In [1]:
import os
import pandas as pd
import numpy as np
import statsmodels.api as sm
import statsmodels.formula.api as smf
import matplotlib.pyplot as plt
import matplotlib.ticker as ticker
import seaborn as sns
import pandas as pd
from statsmodels.stats.outliers_influence import variance_inflation_factor
from statsmodels.tools.tools import add_constant
from sklearn.preprocessing import StandardScaler

MERGED_DATA_DIR = "../../data/merged data"
OUTPUT_DIR = "../../output/assumption"

# Load the dataset
tnp_20 = pd.read_csv(os.path.join(MERGED_DATA_DIR, "2020", "merged_tnp_data.csv"))
tnp_19 = pd.read_csv(os.path.join(MERGED_DATA_DIR, "2019", "merged_tnp_data.csv"))

scaler = StandardScaler()
cols_to_scale = ["daily_bus_rides", "rides"]
tnp_20[cols_to_scale] = scaler.fit_transform(tnp_20[cols_to_scale])
tnp_19[cols_to_scale] = scaler.fit_transform(tnp_19[cols_to_scale])

# 创建工作日虚拟变量，drop_first=True 是为了避免虚拟变量陷阱
day_dummies = pd.get_dummies(tnp_20['day_of_week'], prefix='dow', drop_first=True)
tnp_20 = pd.concat([tnp_20, day_dummies], axis=1)

day_dummies = pd.get_dummies(tnp_19['day_of_week'], prefix='dow', drop_first=True)
tnp_19 = pd.concat([tnp_19, day_dummies], axis=1)

# 创建工作日虚拟变量，drop_first=True 是为了避免虚拟变量陷阱
area_dummies = pd.get_dummies(tnp_20['area_type'], prefix='at', drop_first=True)
tnp_20 = pd.concat([tnp_20, area_dummies], axis=1)

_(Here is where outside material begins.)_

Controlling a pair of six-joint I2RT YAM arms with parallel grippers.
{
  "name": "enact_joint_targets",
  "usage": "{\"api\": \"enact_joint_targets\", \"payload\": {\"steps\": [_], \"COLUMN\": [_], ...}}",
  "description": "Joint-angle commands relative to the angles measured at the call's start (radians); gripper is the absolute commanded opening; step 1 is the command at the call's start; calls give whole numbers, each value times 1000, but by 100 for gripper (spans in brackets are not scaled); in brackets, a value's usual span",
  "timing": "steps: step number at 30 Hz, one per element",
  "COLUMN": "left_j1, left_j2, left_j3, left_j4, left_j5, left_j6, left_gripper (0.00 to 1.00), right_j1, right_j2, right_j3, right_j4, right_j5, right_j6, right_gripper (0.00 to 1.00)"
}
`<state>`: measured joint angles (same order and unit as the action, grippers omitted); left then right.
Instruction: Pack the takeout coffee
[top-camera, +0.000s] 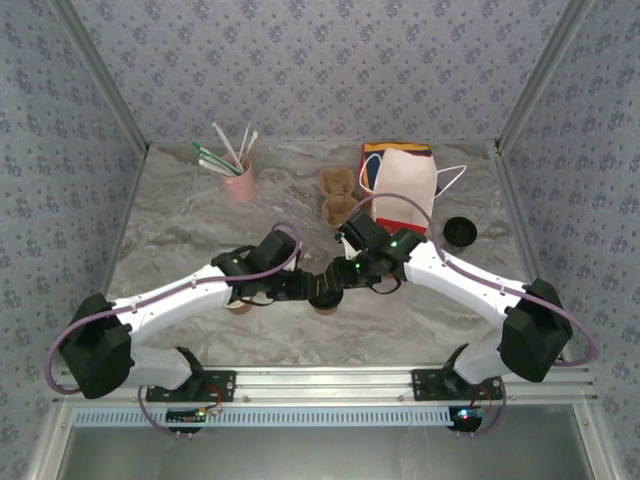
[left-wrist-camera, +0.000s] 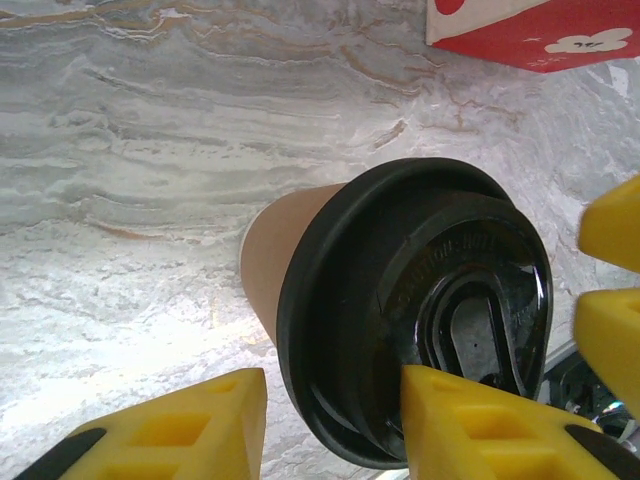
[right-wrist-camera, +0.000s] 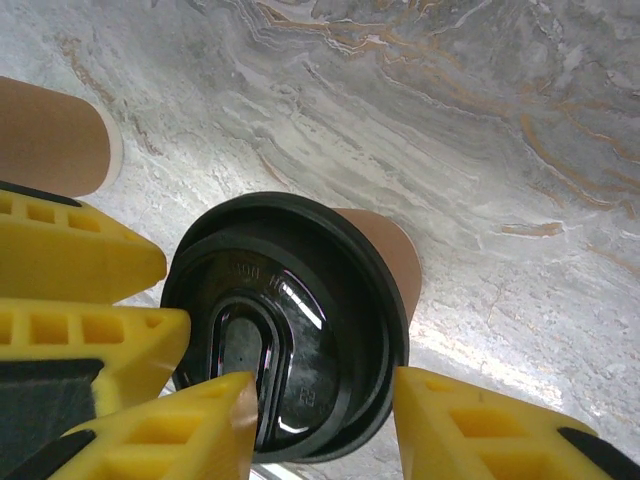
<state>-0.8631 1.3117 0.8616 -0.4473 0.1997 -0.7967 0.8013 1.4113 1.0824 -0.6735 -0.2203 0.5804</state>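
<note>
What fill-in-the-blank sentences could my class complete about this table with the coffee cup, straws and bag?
1. The coffee cup wears a ___ lid.
2. The straws stand in a holder coloured ___.
3. Seen from above, the paper bag lies to the ___ of the cardboard tray.
Missing words: black; pink; right.

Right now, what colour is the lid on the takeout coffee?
The lid is black; left wrist view shows it best.
</note>
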Motion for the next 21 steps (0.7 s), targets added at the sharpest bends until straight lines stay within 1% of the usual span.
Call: {"api": "enact_joint_targets", "payload": {"steps": [1,4,12,21], "left_j1": [17,40,59,59], "left_j2": [21,30,86,57], "left_j3": [41,56,105,100], "left_j4": [-62,-33,-8,-36], "left_j5": [-20,7,55,50], "left_j6": [17,20,53,52], "left_gripper": [40,40,40,40], "right_j1": [7,7,3,-5], "right_j2": [-38,-47,-43,-43], "right_j3": [-34,-65,-100,-79], "right_j4": [-18,17,64,68], "right_j5": [15,-11,-25,-26], "right_j6": [16,27,40,40], "right_gripper": [37,33,33,34]}}
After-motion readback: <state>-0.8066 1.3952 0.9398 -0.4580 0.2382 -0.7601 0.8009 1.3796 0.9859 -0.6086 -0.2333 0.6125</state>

area_dummies = pd.get_dummies(tnp_19['area_type'], prefix='at', drop_first=True)
tnp_19 = pd.concat([tnp_19, area_dummies], axis=1)

In [12]:
trip_controls = ["trip_seconds", "trip_miles", "trip_during_peak"]
weather_controls = ["Avg_Temp_C", "Precipitation_mm", "Snowfall_mm", "Avg_Wind_Speed_mps"]
# substitutes_controls = ["total_rides", "taxi"]
substitutes_controls = ["rides", "daily_bus_rides", "taxi"]
day_of_week_controls = ["dow_1", "dow_2", "dow_3", "dow_4"]
area_type_controls = ["at_1", "at_2"]

control_vars = (
    trip_controls
    + weather_controls
    + substitutes_controls
    # + day_of_week_controls
    # + area_type_controls
)

In [3]:
def export_vif_table_to_tex(df, variables, file_path, custom_labels=None, 
    label="tab:vif_controls", 
    caption="Variance Inflation Factors for Control Variables"):
    """
    生成 AEJ 风格的 VIF 表格并保存为 .tex 文件

    参数：
    - df: 原始 DataFrame（如 tnp_20）
    - variables: 控制变量名列表
    - file_path: 保存的 tex 路径
    - custom_labels: 可选字典，用于替换变量名显示
    """
    X = df[variables].copy()
    X = add_constant(X)

    vif_df = pd.DataFrame()
    vif_df["Variable"] = X.columns
    vif_df["VIF"] = [variance_inflation_factor(X.values, i) for i in range(X.shape[1])]
    vif_df = vif_df.sort_values(by="VIF", ascending=False).reset_index(drop=True)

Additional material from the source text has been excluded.